### WORK ORDER
Select every line containing the word "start" from the material, and copy those lines.

### RECORDS
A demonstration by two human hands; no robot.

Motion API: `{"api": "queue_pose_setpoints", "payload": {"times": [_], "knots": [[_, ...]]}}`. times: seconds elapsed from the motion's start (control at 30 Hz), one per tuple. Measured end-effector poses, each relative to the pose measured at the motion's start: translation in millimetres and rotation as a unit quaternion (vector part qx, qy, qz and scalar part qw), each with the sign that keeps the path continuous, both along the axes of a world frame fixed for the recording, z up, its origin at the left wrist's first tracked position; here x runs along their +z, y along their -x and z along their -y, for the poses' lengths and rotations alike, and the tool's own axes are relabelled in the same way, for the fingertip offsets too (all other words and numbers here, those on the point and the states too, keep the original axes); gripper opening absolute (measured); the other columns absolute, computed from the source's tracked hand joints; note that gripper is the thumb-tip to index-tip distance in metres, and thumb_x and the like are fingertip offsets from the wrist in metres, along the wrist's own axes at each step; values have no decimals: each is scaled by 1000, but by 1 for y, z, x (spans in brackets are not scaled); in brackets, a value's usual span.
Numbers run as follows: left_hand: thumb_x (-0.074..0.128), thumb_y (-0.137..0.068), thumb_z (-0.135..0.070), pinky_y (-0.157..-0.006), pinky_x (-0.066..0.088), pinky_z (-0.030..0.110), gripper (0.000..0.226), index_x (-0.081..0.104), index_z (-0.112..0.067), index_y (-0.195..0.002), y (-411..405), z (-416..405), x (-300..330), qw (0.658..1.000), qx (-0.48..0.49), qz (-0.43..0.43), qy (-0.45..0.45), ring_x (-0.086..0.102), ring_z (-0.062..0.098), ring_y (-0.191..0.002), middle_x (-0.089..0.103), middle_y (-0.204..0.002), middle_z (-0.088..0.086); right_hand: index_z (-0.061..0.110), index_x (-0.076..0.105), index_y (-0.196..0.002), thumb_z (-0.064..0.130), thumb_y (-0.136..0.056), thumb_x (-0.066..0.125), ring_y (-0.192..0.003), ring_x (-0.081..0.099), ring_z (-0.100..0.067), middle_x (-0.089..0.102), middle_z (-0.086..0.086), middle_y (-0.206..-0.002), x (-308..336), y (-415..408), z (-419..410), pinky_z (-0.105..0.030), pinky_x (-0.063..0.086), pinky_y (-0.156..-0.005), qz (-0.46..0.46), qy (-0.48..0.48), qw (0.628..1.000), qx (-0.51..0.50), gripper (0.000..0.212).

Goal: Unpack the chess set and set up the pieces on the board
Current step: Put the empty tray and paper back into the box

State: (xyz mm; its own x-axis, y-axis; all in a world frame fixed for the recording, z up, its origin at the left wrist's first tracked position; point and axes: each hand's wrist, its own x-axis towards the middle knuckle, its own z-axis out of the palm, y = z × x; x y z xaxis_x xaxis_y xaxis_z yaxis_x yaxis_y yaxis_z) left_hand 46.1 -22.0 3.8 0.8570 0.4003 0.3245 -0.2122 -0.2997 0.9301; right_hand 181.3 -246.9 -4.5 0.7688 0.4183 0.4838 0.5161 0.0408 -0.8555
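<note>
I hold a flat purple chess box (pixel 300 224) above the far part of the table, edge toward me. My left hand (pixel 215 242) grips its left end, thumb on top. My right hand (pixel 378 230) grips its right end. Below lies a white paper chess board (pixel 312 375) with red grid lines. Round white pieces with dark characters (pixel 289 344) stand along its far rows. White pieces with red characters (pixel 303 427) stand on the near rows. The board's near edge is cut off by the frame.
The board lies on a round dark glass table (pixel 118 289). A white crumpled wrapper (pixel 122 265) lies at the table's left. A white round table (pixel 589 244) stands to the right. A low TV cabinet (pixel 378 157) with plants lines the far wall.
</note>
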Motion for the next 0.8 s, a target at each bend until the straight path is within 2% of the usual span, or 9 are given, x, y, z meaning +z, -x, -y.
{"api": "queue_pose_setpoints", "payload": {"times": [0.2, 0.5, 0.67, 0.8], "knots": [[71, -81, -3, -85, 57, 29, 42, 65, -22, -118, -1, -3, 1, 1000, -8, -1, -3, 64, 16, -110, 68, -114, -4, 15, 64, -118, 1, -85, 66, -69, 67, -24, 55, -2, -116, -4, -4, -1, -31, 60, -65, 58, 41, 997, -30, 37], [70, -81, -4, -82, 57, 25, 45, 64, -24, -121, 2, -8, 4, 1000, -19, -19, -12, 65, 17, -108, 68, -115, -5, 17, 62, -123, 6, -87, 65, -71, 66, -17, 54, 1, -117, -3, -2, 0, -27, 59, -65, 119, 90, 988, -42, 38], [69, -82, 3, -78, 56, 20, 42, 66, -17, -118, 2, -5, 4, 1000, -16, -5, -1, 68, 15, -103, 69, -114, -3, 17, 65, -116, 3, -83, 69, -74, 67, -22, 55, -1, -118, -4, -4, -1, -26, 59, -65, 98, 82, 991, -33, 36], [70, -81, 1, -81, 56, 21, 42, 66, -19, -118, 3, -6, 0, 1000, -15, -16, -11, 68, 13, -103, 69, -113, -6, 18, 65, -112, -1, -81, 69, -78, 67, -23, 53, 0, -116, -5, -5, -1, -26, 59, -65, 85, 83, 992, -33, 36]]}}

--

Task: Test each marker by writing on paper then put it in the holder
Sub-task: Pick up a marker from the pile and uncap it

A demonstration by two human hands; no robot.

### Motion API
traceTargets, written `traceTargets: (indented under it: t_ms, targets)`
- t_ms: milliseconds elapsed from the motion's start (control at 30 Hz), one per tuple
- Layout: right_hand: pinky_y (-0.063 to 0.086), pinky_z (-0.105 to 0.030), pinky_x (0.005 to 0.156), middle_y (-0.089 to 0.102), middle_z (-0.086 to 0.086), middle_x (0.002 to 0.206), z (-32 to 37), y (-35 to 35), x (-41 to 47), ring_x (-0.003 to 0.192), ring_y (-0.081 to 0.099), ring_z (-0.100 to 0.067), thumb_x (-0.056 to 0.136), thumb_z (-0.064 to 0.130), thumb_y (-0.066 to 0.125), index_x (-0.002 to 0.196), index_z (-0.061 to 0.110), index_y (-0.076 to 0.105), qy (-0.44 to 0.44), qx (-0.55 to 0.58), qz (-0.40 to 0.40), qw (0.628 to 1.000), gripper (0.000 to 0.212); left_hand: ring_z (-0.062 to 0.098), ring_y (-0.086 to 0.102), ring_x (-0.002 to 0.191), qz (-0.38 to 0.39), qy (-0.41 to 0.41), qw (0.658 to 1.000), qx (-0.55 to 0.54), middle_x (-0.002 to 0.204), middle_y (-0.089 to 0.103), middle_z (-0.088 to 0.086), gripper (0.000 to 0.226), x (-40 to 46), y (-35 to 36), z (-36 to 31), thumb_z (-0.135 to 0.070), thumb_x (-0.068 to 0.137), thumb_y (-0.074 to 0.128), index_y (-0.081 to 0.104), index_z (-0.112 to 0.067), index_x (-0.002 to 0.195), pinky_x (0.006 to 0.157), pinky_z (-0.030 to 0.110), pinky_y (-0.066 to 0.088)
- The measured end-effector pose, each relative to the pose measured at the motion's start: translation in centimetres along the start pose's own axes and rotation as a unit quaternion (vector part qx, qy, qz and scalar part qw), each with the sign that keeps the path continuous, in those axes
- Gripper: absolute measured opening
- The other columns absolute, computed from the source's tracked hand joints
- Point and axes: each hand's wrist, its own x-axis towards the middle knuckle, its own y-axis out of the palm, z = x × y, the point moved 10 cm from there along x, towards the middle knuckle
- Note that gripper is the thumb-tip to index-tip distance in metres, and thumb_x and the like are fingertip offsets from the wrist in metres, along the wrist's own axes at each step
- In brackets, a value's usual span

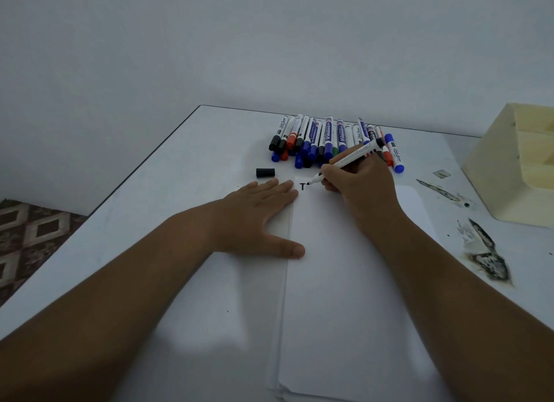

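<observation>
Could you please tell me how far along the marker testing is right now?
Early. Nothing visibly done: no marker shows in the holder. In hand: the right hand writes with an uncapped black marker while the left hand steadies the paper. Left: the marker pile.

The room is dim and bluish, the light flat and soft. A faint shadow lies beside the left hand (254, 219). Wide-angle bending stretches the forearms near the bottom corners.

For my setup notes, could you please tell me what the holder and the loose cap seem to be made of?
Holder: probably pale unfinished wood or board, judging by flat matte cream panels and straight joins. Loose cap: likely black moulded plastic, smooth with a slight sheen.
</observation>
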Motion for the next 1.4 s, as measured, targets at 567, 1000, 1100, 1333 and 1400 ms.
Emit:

### ANSWER TO THIS EXERCISE
Motion API: `{"api": "queue_pose_setpoints", "payload": {"times": [_], "knots": [[_, ...]]}}`. times: seconds elapsed from the motion's start (control at 30 Hz), one per tuple. Measured end-effector poses, each relative to the pose measured at the motion's start: translation in millimetres and rotation as a unit quaternion (vector part qx, qy, qz and scalar part qw), each with the sign that keeps the path continuous, both along the axes of a world frame fixed for the recording, z up, its origin at the left wrist's first tracked position; here x runs along their +z, y along their -x and z along their -y, for the poses' lengths and rotations alike, and the tool's own axes are relabelled in the same way, for the fingertip offsets too (all other words and numbers here, those on the point and the states too, keep the original axes); gripper opening absolute (measured); the other columns absolute, computed from the source's tracked hand joints; note that gripper is the thumb-tip to index-tip distance in metres, and thumb_x and the like are fingertip offsets from the wrist in metres, along the wrist's own axes at each step; values have no decimals: each is scaled by 1000, but by 1 for y, z, x (spans in brackets are not scaled); in brackets, a value's usual span.
- t_ms: milliseconds elapsed from the motion's start (control at 30 Hz), one per tuple
- The measured end-effector pose, each relative to the pose measured at the motion's start: translation in centimetres along the start pose's own axes and rotation as a unit quaternion (vector part qx, qy, qz and scalar part qw), each with the sign that keeps the path continuous, in those axes

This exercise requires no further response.